JP2005214271A - Fiber reinforced pressure vessel - Google Patents

Abstract

<P>PROBLEM TO BE SOLVED: To provide a lightweight fiber reinforced pressure vessel having sufficient pressure tightness, and housing liquefied petroleum gas or the like such as natural gas, or liquefied butane gas. <P>SOLUTION: In the fiber reinforce pressure vessel 1, a shell 3 of the cylindrical vessel is reinforced by a fiber reinforced composite sheet 5. The fiber reinforced composite sheet 5 with filaments 6 arranged in one direction and impregnated with resin 7 is wrapped around the shell 3 of the vessel 1 such that the filaments 6 are perpendicular to an axial direction 8 of the shell 3, and the resin 7 is solidified. <P>COPYRIGHT: (C)2005,JPO&NCIPI

Description

  The present invention relates to a fiber reinforced pressure vessel, and more particularly, it is lightweight and has sufficient pressure resistance, and is used for an LPG (liquefied petroleum gas) storage cylinder for general households, an automobile storing natural gas, and the like. The present invention relates to a fiber reinforced pressure vessel such as a cylinder.

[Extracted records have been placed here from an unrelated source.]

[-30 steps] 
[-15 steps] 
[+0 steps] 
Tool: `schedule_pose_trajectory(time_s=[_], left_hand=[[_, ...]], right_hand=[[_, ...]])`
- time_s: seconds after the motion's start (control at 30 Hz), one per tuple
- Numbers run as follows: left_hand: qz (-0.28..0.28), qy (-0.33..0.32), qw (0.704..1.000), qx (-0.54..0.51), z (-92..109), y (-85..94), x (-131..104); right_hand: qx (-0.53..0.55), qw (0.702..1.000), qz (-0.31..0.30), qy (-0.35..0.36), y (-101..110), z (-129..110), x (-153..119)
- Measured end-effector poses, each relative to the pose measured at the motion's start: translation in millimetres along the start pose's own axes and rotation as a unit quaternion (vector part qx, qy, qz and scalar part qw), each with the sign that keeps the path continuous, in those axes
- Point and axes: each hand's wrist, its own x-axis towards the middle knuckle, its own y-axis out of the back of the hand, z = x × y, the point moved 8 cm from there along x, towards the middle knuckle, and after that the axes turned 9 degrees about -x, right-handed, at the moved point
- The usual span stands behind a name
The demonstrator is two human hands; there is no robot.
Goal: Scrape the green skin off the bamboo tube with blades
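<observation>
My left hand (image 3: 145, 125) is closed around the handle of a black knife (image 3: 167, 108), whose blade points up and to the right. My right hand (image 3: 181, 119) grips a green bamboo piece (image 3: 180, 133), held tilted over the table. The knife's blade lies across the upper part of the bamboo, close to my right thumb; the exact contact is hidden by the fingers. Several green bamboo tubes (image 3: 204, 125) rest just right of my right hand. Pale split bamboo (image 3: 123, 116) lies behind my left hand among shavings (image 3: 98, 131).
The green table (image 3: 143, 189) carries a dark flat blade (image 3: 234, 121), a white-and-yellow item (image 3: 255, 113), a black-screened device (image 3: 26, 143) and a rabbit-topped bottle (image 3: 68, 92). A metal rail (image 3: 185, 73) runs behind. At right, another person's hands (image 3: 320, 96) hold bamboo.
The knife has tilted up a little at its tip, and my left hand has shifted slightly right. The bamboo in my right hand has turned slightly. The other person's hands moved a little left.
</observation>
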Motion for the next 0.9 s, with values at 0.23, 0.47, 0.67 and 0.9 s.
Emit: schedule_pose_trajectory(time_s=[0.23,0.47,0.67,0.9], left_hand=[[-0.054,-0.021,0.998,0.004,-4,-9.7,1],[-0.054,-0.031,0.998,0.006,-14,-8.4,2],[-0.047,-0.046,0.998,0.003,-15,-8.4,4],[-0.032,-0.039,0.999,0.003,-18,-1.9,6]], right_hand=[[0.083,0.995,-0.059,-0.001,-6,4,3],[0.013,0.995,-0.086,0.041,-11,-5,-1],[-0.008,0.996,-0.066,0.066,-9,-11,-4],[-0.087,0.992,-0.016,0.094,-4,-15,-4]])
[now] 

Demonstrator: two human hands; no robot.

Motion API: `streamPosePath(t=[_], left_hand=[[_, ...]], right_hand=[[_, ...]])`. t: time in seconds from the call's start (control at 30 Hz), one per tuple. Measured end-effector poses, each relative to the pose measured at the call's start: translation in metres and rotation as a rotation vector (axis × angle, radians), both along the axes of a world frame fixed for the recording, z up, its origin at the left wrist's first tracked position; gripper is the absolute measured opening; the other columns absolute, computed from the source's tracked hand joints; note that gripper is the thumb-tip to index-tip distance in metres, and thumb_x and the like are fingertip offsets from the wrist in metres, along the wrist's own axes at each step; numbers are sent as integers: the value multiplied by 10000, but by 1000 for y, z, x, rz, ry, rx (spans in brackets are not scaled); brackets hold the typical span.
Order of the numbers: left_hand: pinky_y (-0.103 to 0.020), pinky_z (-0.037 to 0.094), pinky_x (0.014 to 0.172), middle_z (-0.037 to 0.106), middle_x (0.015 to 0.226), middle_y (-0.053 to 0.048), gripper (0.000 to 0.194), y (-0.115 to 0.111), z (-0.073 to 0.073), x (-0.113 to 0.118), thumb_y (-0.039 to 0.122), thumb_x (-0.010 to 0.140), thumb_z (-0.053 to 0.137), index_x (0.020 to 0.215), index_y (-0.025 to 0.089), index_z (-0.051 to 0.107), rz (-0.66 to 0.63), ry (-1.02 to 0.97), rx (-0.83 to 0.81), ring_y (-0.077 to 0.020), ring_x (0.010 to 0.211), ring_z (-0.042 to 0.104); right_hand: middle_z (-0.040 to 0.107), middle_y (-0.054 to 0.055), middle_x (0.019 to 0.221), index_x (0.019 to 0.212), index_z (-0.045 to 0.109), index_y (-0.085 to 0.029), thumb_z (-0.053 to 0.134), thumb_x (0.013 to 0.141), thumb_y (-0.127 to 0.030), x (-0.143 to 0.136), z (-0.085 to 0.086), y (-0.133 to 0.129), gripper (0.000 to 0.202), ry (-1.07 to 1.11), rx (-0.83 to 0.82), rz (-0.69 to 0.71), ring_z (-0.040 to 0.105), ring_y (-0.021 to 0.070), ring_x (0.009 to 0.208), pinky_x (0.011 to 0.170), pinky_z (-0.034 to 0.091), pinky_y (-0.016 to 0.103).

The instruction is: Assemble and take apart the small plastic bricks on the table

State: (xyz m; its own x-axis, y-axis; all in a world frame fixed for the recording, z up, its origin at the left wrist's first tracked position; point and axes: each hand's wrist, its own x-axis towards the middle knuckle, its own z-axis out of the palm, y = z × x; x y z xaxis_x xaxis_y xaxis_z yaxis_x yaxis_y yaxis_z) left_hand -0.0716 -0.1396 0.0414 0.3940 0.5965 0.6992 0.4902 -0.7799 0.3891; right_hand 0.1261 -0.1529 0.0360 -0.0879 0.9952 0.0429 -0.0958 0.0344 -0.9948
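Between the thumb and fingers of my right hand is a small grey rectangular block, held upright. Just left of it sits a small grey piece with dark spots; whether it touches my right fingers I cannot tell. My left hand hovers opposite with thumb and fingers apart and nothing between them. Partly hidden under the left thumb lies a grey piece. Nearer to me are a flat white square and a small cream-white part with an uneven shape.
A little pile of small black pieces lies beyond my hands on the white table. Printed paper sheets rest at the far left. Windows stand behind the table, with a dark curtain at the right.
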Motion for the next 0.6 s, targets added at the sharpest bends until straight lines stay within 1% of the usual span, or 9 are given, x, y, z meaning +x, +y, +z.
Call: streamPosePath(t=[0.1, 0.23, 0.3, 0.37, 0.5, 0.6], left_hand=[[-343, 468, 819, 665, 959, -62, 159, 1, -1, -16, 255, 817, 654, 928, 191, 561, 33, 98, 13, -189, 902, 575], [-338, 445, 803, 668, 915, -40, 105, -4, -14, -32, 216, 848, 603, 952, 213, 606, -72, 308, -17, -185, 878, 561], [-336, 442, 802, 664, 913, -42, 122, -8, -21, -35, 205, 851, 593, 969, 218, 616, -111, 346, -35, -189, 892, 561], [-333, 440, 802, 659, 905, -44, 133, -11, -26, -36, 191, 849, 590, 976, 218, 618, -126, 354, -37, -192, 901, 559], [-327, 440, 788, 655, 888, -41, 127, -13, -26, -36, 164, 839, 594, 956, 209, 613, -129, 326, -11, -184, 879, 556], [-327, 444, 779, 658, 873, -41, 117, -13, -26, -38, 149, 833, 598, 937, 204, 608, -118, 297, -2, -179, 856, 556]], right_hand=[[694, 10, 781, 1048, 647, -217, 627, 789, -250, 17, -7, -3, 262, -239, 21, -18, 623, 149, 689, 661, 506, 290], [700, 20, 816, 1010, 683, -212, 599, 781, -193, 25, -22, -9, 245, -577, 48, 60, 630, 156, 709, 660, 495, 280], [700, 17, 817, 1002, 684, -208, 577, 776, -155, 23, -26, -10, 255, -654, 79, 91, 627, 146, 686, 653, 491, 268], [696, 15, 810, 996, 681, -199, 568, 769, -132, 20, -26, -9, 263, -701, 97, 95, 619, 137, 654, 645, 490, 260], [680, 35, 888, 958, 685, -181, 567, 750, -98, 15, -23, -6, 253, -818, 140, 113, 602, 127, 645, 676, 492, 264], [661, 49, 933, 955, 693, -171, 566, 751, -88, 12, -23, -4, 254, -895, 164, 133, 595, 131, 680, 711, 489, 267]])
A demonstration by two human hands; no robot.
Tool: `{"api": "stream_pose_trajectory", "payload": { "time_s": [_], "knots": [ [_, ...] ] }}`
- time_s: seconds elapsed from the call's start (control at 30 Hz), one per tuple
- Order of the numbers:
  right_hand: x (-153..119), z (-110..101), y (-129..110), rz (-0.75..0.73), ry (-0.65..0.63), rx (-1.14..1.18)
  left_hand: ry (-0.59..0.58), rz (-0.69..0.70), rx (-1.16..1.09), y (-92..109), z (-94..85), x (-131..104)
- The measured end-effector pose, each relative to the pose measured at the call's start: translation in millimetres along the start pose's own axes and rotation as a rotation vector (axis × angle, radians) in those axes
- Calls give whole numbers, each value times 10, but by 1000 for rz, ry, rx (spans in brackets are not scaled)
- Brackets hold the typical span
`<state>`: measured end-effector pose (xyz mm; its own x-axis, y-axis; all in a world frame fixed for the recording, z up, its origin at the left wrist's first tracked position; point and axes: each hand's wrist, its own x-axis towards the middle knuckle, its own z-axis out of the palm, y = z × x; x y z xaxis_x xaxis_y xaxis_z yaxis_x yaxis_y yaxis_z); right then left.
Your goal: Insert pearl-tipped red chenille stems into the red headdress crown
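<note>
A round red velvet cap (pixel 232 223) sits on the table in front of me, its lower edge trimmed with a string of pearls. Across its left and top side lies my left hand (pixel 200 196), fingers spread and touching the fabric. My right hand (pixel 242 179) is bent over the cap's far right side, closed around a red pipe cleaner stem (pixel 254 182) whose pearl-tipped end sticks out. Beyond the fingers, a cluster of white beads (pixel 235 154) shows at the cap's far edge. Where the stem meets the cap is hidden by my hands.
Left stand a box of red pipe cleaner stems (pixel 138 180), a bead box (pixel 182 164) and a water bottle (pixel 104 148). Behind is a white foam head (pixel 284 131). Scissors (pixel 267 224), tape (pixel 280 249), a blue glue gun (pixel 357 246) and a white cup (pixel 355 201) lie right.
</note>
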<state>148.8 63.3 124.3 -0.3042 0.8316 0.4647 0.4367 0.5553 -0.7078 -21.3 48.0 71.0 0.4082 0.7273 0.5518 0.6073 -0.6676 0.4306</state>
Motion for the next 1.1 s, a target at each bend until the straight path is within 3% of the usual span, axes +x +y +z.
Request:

  A cylinder is used as a pressure vessel for automobiles that stores natural gas, liquefied gas, and the like. This pressure vessel is commercially available as a cylinder made of a light metal such as aluminum and its alloy. In addition, as a pressure vessel for a composite material, a carbon fiber or glass impregnated with a thermosetting resin such as an epoxy resin on a cylindrical body portion made of a light metal such as aluminum and an alloy thereof and a liner of a head curved portion It is manufactured by winding high-strength fibers such as fibers by the filament winding method and thermosetting them for 3 to 5 hours.

  For example, in Patent Document 1, a fiber band impregnated with synthetic resin is wound around the outer periphery of an aluminum container body, and the direction in which the fibers of the band extend is perpendicular to the axis of the container A fiber-reinforced plastic container is disclosed in which the winding direction of the belt-like body is set so that an inclination angle in the range of 1 to 7.5 ° is formed.

  Further, Patent Document 2 discloses a fiber band in which an outer peripheral surface of a metal liner joined with an aluminum cylindrical tube and a pair of hemispherical ends is impregnated with an epoxy resin or the like wound by a filament winding method. A body-reinforced fiber reinforced plastic composite container is described.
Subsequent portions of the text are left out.